Originally opened in 1994 in Citrus County, approximately seventy-five miles from both Orlando and Tampa, Florida, the Ted Williams Museum and Hitters Hall of Fame moved to its current home at Tropicana Field in St. Petersburg, Florida, in 2007. Home to Major League Baseball’s (MLB) Tampa Bay Rays, the museum’s new location helps temper misperception that the museum is a hall of fame solely dedicated to the Boston Red Sox, Williams’s lifelong team during his career (1939–60). While the museum rightfully has a good amount of Red Sox memorabilia, including a display of the famed 1975 outfield, Wade Boggs, and, of course, Williams, the museum instead portrays what Williams felt about the game, including nods to the Negro Leagues and even the New York Yankees.

Fans will notice one significant theme upon entering the museum. Since Williams is often deemed baseball’s greatest hitter, the museum profiles all of baseball’s great hitters, beginning with Williams’s top ten (expanded to eleven) from his book Ted Williams’ Hit List (1996). Each hitter has his own display case, beginning with Babe Ruth. The difference with the displays compared to other baseball-specific halls is that they include different personal memorabilia that blend players’ on-field accomplishments with their lives beyond baseball. Examples include Ruth’s military registration card and Dale Murphy’s childhood copy of Williams’s The Science of Hitting (1986) that the Atlanta Braves slugger asked to have displayed when he was inducted.

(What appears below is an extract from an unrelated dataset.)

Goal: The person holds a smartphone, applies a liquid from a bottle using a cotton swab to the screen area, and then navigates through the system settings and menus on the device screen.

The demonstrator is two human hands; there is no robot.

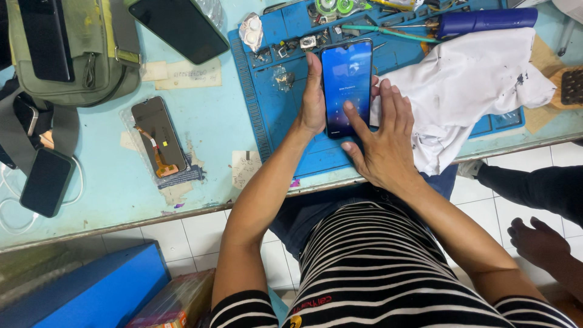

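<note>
Fingers (pixel 313 73) of the left hand (pixel 314 100) wrap around the left edge of a lit smartphone (pixel 347 85), holding it up off the blue work mat (pixel 279 115). Right hand (pixel 385 140) lies spread beside the phone's right edge, its fingers loosely apart and holding nothing, with the forefinger tip pressed on the lower part of the glowing blue screen.

Nearest the person, both forearms cross the front edge of the pale blue desk (pixel 115 188). Just right of the hands a crumpled white cloth (pixel 467 91) lies partly over the mat. Well to the left, a bare phone display panel (pixel 159 135) with an orange flex strip rests on the desk, and a dark phone (pixel 46 181) lies near a white cable. Farther back are a green bag (pixel 73 51), another dark phone (pixel 180 27), small parts and tweezers (pixel 388 31) along the mat's top edge.
</note>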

The bulk of the museum is divided into three sections. First, the hitters take precedence and greet visitors upon entry. A few controversial players stand out. “Shoeless” Joe Jackson, Pete Rose, Mark McGwire, and Alex Rodriguez, for instance, are all members and highlight the hall’s willingness to accept and discuss baseball’s checkered past. Next is a nod to the Rays’ history, including moments from the team’s 2008 World Series appearance, its all-star players, and a photo from when Williams threw out the first ball during the franchise’s inaugural game in 1998. Also included in this section of the museum is a case dedicated to the All-American Women’s Baseball League and multiple displays for the Negro Leagues, with a quote from Williams’s 1966 Cooperstown induction: “I hope that one day Satchel Paige and Josh Gibson will both be voted in the Hall of Fame as symbols of great Negro players who are not here only because they weren’t given the chance.” Lastly, visitors enter Williams’s life. This section spans twenty-two display cases, portraying his San Diego roots, hall-of-fame playing career, five years of service in World War II and the Korean War as a pilot, time as manager of the Washington Senators and Texas Rangers, and passion for fishing. Williams was inducted into the International Game Fish Association’s Fishing Hall of Fame in 2000.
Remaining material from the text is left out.